BÖLÜM-1

11.4K 245 41
                                    

Herkese merhabalar. İkinci hikâyemin artık yayımlamaya başladığımı duyurmak için buradayım. Profilimden "Dilhûn" adlı hikâyeme ulaşabilirsiniz.
(03.12.2021)

Öncelikle merhaba sevgili okuyucum. Bu hikâyeyi okumaya niyetlendiysen sana şunu söylemek isterim: Bu hikâye ilk hikâyem. Bu nedenle mantık hatalarının çoğunlukta olması muhtemel. O yüzden bunu göz önünde bulundurarak okur musun? Teşekkür ederim...♡
(05.05.2021)

(Düzenlendi)

"Hayır! Olmaz! Böyle bir şey olamaz! Şaka yapıyorsunuz değil mi? Annemlerin ayarladığı bir şaka."

"Lütfen sakin olun ve buraya gelin."

"Hangi hastane?"

"......... Hastanesi."

Söylediği hastaneye gittim. Hemen danışmadan odanın numarasını sordum. Sadece annem ve kardeşim yoğun bakımdaydı. Babam yoktu.
Odadan çıkan doktoru görünce hemen önünde bittim.

"Doktor Bey... O-onlar nasıl? İyiler değil mi? Sadece sıyrıklarla atlattılar değil mi? Ba-babam nerede? Onu göremedim. O iyi olduğu için başka bir katta mı? Hangi katta? Onu da görmeliyim." dedim nefes almadan.

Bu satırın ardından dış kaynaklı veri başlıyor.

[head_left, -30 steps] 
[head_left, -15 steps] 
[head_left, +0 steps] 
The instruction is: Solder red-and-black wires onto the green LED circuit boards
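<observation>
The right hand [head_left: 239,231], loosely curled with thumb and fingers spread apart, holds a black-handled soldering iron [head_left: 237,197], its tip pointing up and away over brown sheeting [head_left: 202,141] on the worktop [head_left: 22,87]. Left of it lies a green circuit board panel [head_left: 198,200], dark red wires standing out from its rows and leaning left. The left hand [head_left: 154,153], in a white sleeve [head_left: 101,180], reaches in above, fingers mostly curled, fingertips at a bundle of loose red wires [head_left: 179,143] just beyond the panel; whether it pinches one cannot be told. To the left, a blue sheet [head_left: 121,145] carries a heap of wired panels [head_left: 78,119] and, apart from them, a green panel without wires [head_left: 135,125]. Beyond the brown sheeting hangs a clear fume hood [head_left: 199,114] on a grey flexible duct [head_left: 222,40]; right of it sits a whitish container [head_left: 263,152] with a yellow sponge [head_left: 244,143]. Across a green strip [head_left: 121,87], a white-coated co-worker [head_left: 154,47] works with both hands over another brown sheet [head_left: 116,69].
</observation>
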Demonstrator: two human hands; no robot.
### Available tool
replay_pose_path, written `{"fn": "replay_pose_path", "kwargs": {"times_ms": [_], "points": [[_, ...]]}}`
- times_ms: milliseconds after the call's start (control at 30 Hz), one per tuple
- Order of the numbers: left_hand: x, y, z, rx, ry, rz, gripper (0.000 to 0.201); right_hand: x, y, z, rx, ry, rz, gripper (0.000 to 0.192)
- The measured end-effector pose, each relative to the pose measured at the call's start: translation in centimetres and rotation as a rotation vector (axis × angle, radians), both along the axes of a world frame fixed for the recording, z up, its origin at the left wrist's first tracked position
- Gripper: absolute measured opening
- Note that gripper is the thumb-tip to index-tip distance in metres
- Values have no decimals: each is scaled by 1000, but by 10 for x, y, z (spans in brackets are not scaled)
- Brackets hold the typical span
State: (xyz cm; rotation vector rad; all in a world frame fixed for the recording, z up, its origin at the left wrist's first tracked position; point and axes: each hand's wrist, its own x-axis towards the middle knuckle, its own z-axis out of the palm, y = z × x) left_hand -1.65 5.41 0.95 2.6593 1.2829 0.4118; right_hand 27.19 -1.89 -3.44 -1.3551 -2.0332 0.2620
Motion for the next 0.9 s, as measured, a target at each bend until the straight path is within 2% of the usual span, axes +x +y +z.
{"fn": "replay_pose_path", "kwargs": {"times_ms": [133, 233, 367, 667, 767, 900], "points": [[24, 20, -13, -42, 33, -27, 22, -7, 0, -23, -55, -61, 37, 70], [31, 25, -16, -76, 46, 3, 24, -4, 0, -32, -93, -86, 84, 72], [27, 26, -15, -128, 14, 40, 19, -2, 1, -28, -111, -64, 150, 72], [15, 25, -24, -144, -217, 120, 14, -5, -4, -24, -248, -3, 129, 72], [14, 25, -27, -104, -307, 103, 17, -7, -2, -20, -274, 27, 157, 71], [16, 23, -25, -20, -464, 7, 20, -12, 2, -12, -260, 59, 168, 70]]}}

"Sakin olun lütfen. İçeridekiler neyin oluyor?" diye sordu çıkan doktor.

"Annem ve kardeşim."

"Annen ve kardeşin ne yazık ki sıyrıklarla atlatmadılar. Vücutlarında çok fazla hasar var ve ikisinin de hayati tehlikesi var. Her an her şey olabilir. Babanız ise... Üzgünüz, başınız sağ olsun. Buraya gelmeden olay yerinde hayatını kaybetmişti." deyip omzuma hafifçe vurarak gitti. Bense öylece kalakaldım.

Babanız ise... Üzgünüz, başınız sağ olsun.

Kafamda dört beş kere yankılandı. Babam... Öldü. Benim babam. Benim kahramanım. Öldü.

"Hayır... Yok, yok. Hayır. Ölemez. Benim babam çok güçlü. Benim babam bizi çok sever. O bizsiz yapamaz ki gitmemiştir o. Yalan söylüyorlar. Hayır, hayır. Bu bir kabus evet evet bu bir kabus. Uyanmalıyım." diyerek sayıklamaya başladım.

Buraya gelmeden olay yerinde hayatını kaybetmişti.

Kafamdaki ses susmuyordu. Doktorun söyledikleri beynimde yankılanıyordu. Güçlü bir çığlık kopardım. Gözlerimden yaşlar hiç durmadan ardı ardına inmeye başladı. Duyduklarımın bir rüyadan ibaret olmasını diledim. Duyduklarımı hiç duymamış olmak istedim. Bacaklarımdaki derman tükenip ayaklarım beni daha fazla taşıyamayınca olduğum yere çöktüm. Sessiz koridorda tek benim hıçkırıklarım yankılanıyordu.

Ne kadar öyle kaldım bilmiyorum ama babamla olan anılarımın hepsinin, gözlerimin önünden geçecek kadar çok zaman geçmişti. Babam... Benim ömrüm boyunca sırtımı yaslayabileceğim, en güvenilir dağdı. Ve o dağ yoktu. Nasıl olabilir böyle bir şey? Dağlar yıkılır mı? Yok olur mu? Babam ölmedi ki zaten. O benim kalbimde.

Önümden hızla, koşarak giden hemşirelere baktım. Annemin ve kardeşimin olduğu odaya girmişlerdi. Bacaklarımda her ne kadar derman olmasa da kalktım. Odaya doğru giderken sedye ile hemşireler çıktı. Sedyeye koştum. Gördüğüm yüz ile olduğum yerde çakılı kaldım.

Annem... Melek yüzlü annemin yüzü tanınmayacak haldeydi. Çizikler, morluklar vardı kollarında, o narin ellerinde. Hemen tuttum o eli. Öptüm.

"Annem. Anneciğim. Bak, bak ben buradayım. Güçlü ol tamam mı? Sakın bizi bırakıp gitme. Sen de gitme." dedim eli ellerimden kayıp gidene kadar.